→ **Work instruction**
Please reproduce the data exactly, excluding any pictures it contains.
Start of Dataset content
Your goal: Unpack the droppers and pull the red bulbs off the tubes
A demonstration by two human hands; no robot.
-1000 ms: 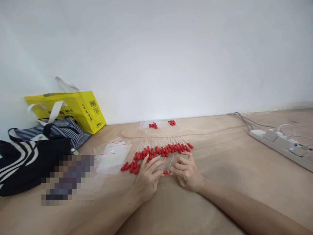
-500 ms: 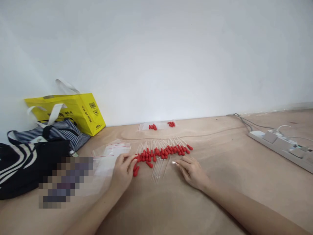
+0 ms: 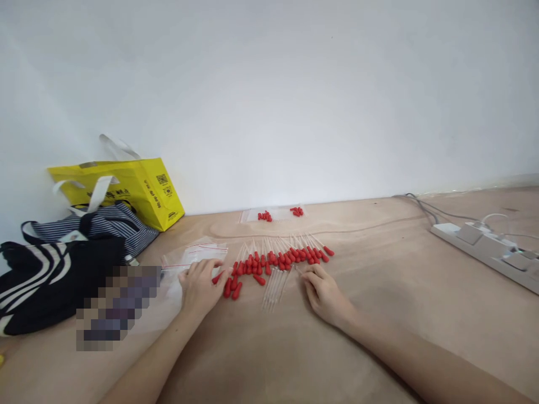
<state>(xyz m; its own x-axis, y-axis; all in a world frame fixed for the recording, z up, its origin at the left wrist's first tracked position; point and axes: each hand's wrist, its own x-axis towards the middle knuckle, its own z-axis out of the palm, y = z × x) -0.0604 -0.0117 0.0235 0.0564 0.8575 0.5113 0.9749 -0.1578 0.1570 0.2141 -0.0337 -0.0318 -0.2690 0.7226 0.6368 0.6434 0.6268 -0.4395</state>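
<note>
My left hand (image 3: 199, 287) lies at the left end of the pile, its fingers curled around a red rubber bulb (image 3: 217, 276). More loose red bulbs (image 3: 232, 289) lie just to its right. My right hand (image 3: 323, 292) rests on the table with thumb and fingers pinched on a thin glass tube (image 3: 297, 269). Between my hands lie several bare glass tubes (image 3: 273, 283). Beyond them runs a row of droppers with red bulbs fitted (image 3: 288, 257).
Clear zip bags (image 3: 194, 254) lie left of the row, and more bags holding red bulbs (image 3: 275, 214) sit near the wall. A yellow bag (image 3: 126, 188) and striped bags (image 3: 54, 264) stand at the left. A white power strip (image 3: 488, 247) with cables is at the right.
My hands met at the centre on one dropper, then parted. My left hand moved left to the loose red bulbs. My right hand stayed near the bare tubes.
</note>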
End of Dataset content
→ **Exercise solution**
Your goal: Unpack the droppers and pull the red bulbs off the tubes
A demonstration by two human hands; no robot.
-1000 ms: 
-500 ms: 
+0 ms: 
<state>(xyz m; its own x-axis, y-axis; all in a world frame fixed for the recording, z up, its origin at the left wrist's first tracked position; point and axes: each hand's wrist, its own x-axis towards the middle knuckle, its own z-axis out of the palm, y = z × x) -0.0604 -0.0117 0.0235 0.0564 0.8575 0.5113 0.9749 -0.1578 0.1570 0.2141 -0.0337 -0.0318 -0.2690 0.7226 0.6368 0.6434 0.6268 -0.4395</state>
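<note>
My left hand (image 3: 199, 287) lies at the left end of the pile, its fingers curled around a red rubber bulb (image 3: 217, 276). More loose red bulbs (image 3: 232, 289) lie just to its right. My right hand (image 3: 323, 292) rests on the table with thumb and fingers pinched on a thin glass tube (image 3: 297, 269). Between my hands lie several bare glass tubes (image 3: 273, 283). Beyond them runs a row of droppers with red bulbs fitted (image 3: 288, 257).
Clear zip bags (image 3: 194, 254) lie left of the row, and more bags holding red bulbs (image 3: 275, 214) sit near the wall. A yellow bag (image 3: 126, 188) and striped bags (image 3: 54, 264) stand at the left. A white power strip (image 3: 488, 247) with cables is at the right.
My hands met at the centre on one dropper, then parted. My left hand moved left to the loose red bulbs. My right hand stayed near the bare tubes.
</note>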

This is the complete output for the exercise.